乳腺腫瘍、隠れていませんか?気づかないうちに大きくなる腫瘍
犬・猫の乳腺腫瘍とは?
乳腺組織にできる腫瘍(しこり)のことです。腫瘍には「良性」と「悪性」があり、犬の場合は約50%が良性、残りの50%が悪性(乳がん)とされています。猫ちゃんの場合は悪性が多く、早期の切除が推奨されます。
良性の場合は命に関わることは稀ですが、悪性の場合は肺やリンパ節などに転移し、命を脅かす危険性があります。
症状
乳腺腫瘍の最も一般的な症状は、乳腺の周りにできる「しこり」です。しこりの大きさや硬さ、数は様々で、米粒ほどの小さいものから、数センチの大きなものまであります。期間が長ければしこりが大きくなるので、早く気づいてあげることが大切です。
家で気づくには
胸からお腹にかけて、乳首に沿って優しく撫でてみましょう。皮膚の下が違う硬さや、コリコリとした感触がないか、注意深く観察してください。
診断と検査
細胞診: しこりに細い針を刺して細胞を採取し、顕微鏡で観察する検査です。比較的簡単に行えますが、確定診断は難しい場合があります。また、乳腺腫瘍であることはわかりますが、悪性か良性かはわかりません。

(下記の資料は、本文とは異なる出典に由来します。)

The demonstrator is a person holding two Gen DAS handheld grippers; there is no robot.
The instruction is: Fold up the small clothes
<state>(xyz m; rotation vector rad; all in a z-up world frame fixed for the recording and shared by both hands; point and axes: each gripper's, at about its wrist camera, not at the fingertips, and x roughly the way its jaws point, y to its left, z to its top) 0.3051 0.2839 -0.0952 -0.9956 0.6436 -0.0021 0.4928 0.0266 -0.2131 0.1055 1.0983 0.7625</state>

病理組織検査: 手術で切除した腫瘍組織を詳しく調べる検査です。腫瘍の種類、悪性度などを確定的に診断するために最も重要な検査です。
治療法
手術を実施し、場合によっては抗がん剤治療も組み合わせていきます。進行した場合、手術ができないこともあります。
当院の強み
当院は局所麻酔での処置を得意としています。通常診断に必要な全身麻酔での生検を、局所麻酔で実施します。そこで良性であれば治療終了。悪性であればより大きな範囲を切除する拡大切除を実施します(切除方法はしこりの発生部位などにより様々です)。全身麻酔の回数を抑えることで、負担の少ない治療を目指しています。
まとめ
乳腺腫瘍は大きさが大切です。悪性であっても小さければ切除だけで治ることもあります。日ごろからお腹をよく触っていただき、早期の治療を実施していきましょう。
症例紹介
局所麻酔で乳腺腫瘍を切除生検した症例です。

見えにくいですが、この部分にしこりがあります。見た目ではわかりにくいので、触ることが重要です。

切除後です。乳首ごと切除しています。局所麻酔は無痛手術です。元気に日帰りで帰っていきました。